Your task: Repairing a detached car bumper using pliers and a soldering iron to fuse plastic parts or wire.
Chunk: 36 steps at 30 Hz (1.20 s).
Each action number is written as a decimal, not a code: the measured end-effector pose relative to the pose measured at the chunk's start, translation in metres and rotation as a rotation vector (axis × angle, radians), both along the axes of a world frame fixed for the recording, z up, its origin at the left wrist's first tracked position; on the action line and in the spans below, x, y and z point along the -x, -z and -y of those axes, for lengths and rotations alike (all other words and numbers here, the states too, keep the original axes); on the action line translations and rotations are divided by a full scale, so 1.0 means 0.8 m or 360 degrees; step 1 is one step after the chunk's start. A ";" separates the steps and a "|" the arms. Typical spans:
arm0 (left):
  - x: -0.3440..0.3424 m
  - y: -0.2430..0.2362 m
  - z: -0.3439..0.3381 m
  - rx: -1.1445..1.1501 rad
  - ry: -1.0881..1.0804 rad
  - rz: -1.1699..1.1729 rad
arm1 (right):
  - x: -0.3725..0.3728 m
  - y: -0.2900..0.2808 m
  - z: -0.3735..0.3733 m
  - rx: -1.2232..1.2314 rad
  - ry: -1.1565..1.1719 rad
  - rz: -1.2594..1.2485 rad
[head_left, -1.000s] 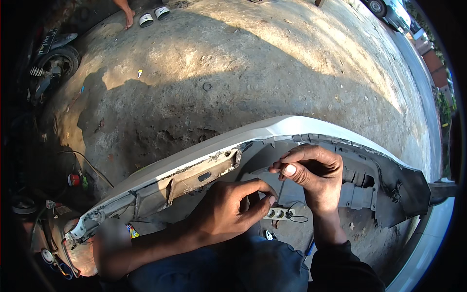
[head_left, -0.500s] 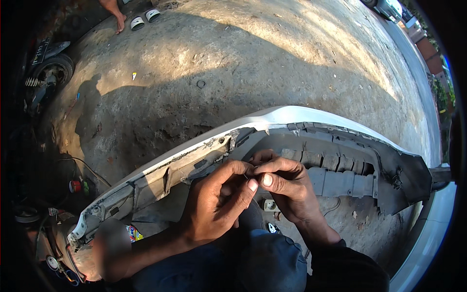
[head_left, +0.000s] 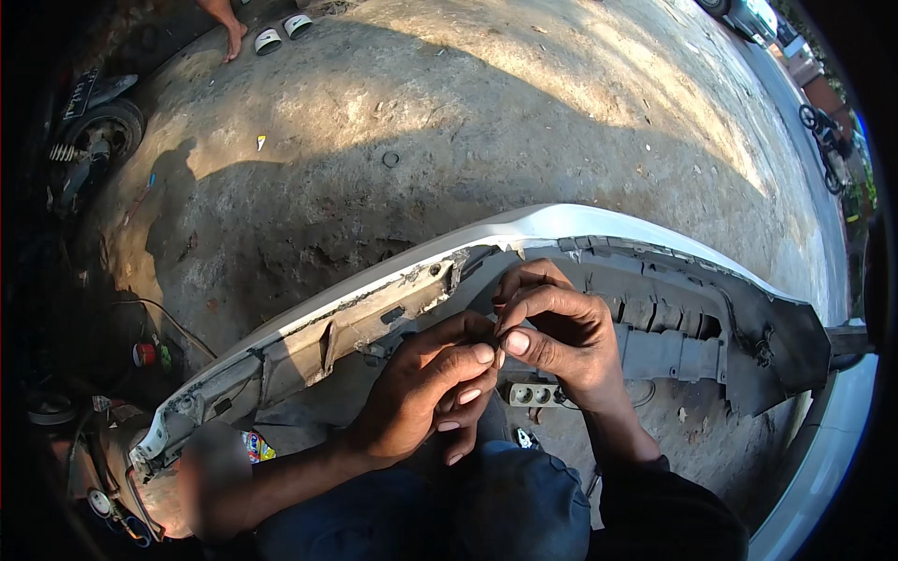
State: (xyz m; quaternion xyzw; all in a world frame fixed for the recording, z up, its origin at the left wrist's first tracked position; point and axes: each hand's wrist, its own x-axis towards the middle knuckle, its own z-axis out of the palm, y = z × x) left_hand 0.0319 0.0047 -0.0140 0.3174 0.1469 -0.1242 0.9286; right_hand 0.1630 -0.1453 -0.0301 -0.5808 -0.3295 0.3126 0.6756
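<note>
My left hand [head_left: 416,397] and my right hand [head_left: 571,346] meet over the inner side of a long white car bumper [head_left: 580,217], their fingertips pinched together on a tiny thin item that I cannot make out. Both hands are closed, with thumb and forefinger pressed and the other fingers curled. The bumper's dark, broken inner lip [head_left: 767,337] faces me. Below my hands, a white power strip [head_left: 522,394] with a dark cord lies on the concrete, and a small metal tool [head_left: 527,439] lies nearer my knee.
A motorcycle wheel [head_left: 108,136] stands at upper left, near a bare foot [head_left: 234,42] of another person and two sandals [head_left: 268,40]. At lower left are a red can [head_left: 143,353] and a gauge [head_left: 100,503] by a tank. A motorcycle [head_left: 823,150] is on the road at right.
My right hand has come left to meet my left hand, which has moved up. The bumper sits higher in view. A motorcycle has appeared on the road at right.
</note>
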 end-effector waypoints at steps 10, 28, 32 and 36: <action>-0.007 -0.007 0.001 -0.0216 -0.0077 -0.0131 | -0.040 -0.029 -0.030 0.0104 0.0104 0.0944; -0.015 -0.011 0.005 -0.0795 -0.0653 -0.0349 | -0.034 -0.036 -0.058 0.0279 0.0276 0.1450; -0.022 -0.006 0.008 -0.1060 -0.0676 -0.0298 | -0.032 -0.036 -0.060 0.0246 0.0407 0.1655; -0.022 0.001 0.007 -0.1129 -0.0689 -0.0273 | -0.029 -0.036 -0.060 0.0274 0.0432 0.1698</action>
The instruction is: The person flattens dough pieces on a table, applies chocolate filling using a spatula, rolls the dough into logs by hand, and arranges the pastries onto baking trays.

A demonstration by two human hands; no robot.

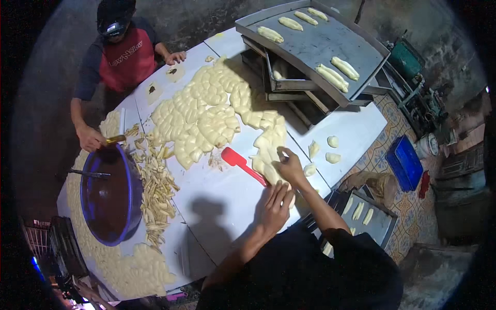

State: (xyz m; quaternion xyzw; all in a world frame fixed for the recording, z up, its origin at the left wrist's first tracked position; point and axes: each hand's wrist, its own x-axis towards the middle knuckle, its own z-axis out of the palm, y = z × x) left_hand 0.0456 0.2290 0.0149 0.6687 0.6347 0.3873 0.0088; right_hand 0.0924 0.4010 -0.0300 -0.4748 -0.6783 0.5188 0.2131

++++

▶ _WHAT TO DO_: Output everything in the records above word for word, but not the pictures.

▶ _WRITTEN RESPONSE_:
Your task: Repairing a detached car bumper using pliers and a soldering iron to fuse plastic parts or wire.
Chunk: 36 steps at 30 Hz (1.20 s).
Each action number is written as a decimal, not a code: the measured end-effector pose relative to the pose measured at the chunk's start, translation in metres and rotation as a rotation vector (axis × angle, radians), both along the axes of a world frame fixed for the recording, z up, its origin at the left wrist's first tracked position; on the action line and in the spans below, x, y and z point along the -x, -z and -y of those axes, for lengths and rotations alike (all other words and numbers here, the states too, keep the original axes); on the action line translations and rotations are divided by a full scale, so 1.0 means 0.8 m or 360 degrees; step 1 is one step after the chunk's start. A ";" separates the steps and a "|" the arms. Typical spans:
arm0 (left):
  - x: -0.3440..0.3424 m
  - y: -0.2430..0.2362 m
  - z: -0.3439..0.3381 m
  - rx: -1.1445..1.1501 rad
  - ry: -1.0881..1.0804 rad
  - rz: -1.1699..1.1729 rad
arm1 (right):
  - x: -0.3725..0.3728 m
  - y: -0.2900..0.2808 m
  - z: -0.3735..0.3733 m
  - rx: -1.2232..1.2314 rad
  - ry: -1.1565..1.1719 rad
  - rz: -1.2594..1.2485 rad
[head_left, -1.000s] 
[head_left, -0.500s] 
[head_left, +0.000s] 
State: (xyz m; quaternion xyzw; all in a world frame fixed for the recording, z up, its origin at the left wrist's first tracked position; point and axes: each hand's wrist, its own x-axis towards the middle knuckle, its own z-axis out of the palm, y = z × x) left_hand 0.0319 0.0047 -0.0140 0.3174 0.1469 -0.1242 0.9286; right_hand 0.1630 -0.1453 -0.0301 -0.5808 -0.3295 0.3126 0.6756
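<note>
My left hand [head_left: 416,397] and my right hand [head_left: 571,346] meet over the inner side of a long white car bumper [head_left: 580,217], their fingertips pinched together on a tiny thin item that I cannot make out. Both hands are closed, with thumb and forefinger pressed and the other fingers curled. The bumper's dark, broken inner lip [head_left: 767,337] faces me. Below my hands, a white power strip [head_left: 522,394] with a dark cord lies on the concrete, and a small metal tool [head_left: 527,439] lies nearer my knee.
A motorcycle wheel [head_left: 108,136] stands at upper left, near a bare foot [head_left: 234,42] of another person and two sandals [head_left: 268,40]. At lower left are a red can [head_left: 143,353] and a gauge [head_left: 100,503] by a tank. A motorcycle [head_left: 823,150] is on the road at right.
My right hand has come left to meet my left hand, which has moved up. The bumper sits higher in view. A motorcycle has appeared on the road at right.
</note>
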 end-effector waypoints at steps 10, 28, 32 and 36: <action>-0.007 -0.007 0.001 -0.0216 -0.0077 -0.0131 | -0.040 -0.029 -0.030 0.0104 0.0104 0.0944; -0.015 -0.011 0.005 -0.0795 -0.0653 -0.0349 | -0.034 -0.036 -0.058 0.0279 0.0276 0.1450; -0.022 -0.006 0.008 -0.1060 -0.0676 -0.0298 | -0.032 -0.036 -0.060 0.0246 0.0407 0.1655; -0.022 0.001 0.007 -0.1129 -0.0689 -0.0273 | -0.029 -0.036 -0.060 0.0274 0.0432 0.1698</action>
The instruction is: The person flattens dough pieces on a table, applies chocolate filling using a spatula, rolls the dough into logs by hand, and arranges the pastries onto baking trays.

A demonstration by two human hands; no robot.


State: (xyz m; quaternion xyzw; all in a world frame fixed for the recording, z up, its origin at the left wrist's first tracked position; point and axes: each hand's wrist, its own x-axis towards the middle knuckle, its own z-axis out of the palm, y = z × x) left_hand 0.0456 0.2290 0.0149 0.6687 0.6347 0.3873 0.0088; right_hand 0.0924 0.4010 -0.0300 -0.4748 -0.6783 0.5188 0.2131

The output for this exercise is now complete.